* What the task requires:
Output only the lines that run from the line holding "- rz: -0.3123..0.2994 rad" to the end of the data below, including both ends, without any pictures.
Top of Data excerpt
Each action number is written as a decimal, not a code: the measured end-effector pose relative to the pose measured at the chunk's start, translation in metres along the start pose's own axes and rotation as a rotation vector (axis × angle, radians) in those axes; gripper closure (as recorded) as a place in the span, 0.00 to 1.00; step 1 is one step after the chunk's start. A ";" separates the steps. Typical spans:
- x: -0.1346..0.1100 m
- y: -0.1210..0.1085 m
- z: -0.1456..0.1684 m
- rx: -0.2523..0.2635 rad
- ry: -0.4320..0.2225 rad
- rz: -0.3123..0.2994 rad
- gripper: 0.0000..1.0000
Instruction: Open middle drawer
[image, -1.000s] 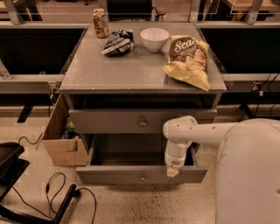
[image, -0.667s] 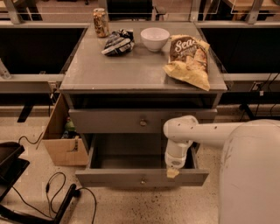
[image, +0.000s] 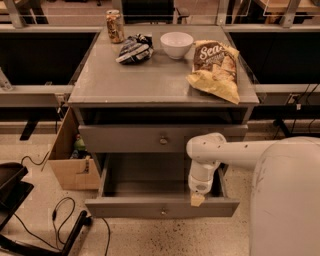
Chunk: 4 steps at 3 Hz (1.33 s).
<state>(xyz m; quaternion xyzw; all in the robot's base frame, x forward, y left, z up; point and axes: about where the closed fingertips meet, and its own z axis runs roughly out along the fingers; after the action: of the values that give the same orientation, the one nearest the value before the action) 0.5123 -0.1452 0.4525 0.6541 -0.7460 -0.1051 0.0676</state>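
Note:
The middle drawer (image: 130, 207) of the grey cabinet stands pulled out toward me, and its inside looks empty. Its small round knob (image: 163, 212) sits at the centre of the front panel. My gripper (image: 197, 199) hangs from the white arm (image: 225, 150). It points down at the top edge of that drawer's front, to the right of the knob and just inside the drawer. The drawer above (image: 125, 139) is shut, with its own knob (image: 163, 140). Anything below the open drawer is hidden.
On the cabinet top (image: 125, 85) are a can (image: 115, 26), a dark snack bag (image: 135, 48), a white bowl (image: 176, 44) and a chip bag (image: 216, 70). An open cardboard box (image: 70, 155) stands at the left of the cabinet. Black equipment and cables (image: 15, 200) lie on the floor at the left.
The drawer has slid a little farther out toward me, and my gripper has moved with its front edge.

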 end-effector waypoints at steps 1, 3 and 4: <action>0.003 0.016 0.000 -0.032 0.002 -0.002 1.00; 0.004 0.032 0.001 -0.070 0.004 -0.006 1.00; 0.003 0.034 -0.001 -0.077 0.001 -0.010 1.00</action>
<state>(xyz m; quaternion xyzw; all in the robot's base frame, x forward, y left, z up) 0.4794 -0.1438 0.4616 0.6547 -0.7382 -0.1337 0.0927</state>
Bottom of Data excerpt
* Task response:
- rz: -0.3123..0.2994 rad
- gripper: 0.0000..1.0000
Instruction: Open middle drawer
[image, -1.000s] 
[image, -0.667s] 
[image, +0.000s] 
Chunk: 4 steps at 3 Hz (1.33 s).
<state>(xyz m; quaternion xyzw; all in the robot's base frame, x forward, y left, z up; point and axes: about where the closed fingertips meet, and its own z axis runs roughly out along the fingers; after the action: of the values that give the same orientation, the one nearest the value before the action) 0.5123 -0.1452 0.4525 0.6541 -0.7460 -0.1051 0.0676</state>
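Note:
The middle drawer (image: 130, 207) of the grey cabinet stands pulled out toward me, and its inside looks empty. Its small round knob (image: 163, 212) sits at the centre of the front panel. My gripper (image: 197, 199) hangs from the white arm (image: 225, 150). It points down at the top edge of that drawer's front, to the right of the knob and just inside the drawer. The drawer above (image: 125, 139) is shut, with its own knob (image: 163, 140). Anything below the open drawer is hidden.
On the cabinet top (image: 125, 85) are a can (image: 115, 26), a dark snack bag (image: 135, 48), a white bowl (image: 176, 44) and a chip bag (image: 216, 70). An open cardboard box (image: 70, 155) stands at the left of the cabinet. Black equipment and cables (image: 15, 200) lie on the floor at the left.
The drawer has slid a little farther out toward me, and my gripper has moved with its front edge.
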
 end-effector waypoints at steps 1, 3 and 4: <action>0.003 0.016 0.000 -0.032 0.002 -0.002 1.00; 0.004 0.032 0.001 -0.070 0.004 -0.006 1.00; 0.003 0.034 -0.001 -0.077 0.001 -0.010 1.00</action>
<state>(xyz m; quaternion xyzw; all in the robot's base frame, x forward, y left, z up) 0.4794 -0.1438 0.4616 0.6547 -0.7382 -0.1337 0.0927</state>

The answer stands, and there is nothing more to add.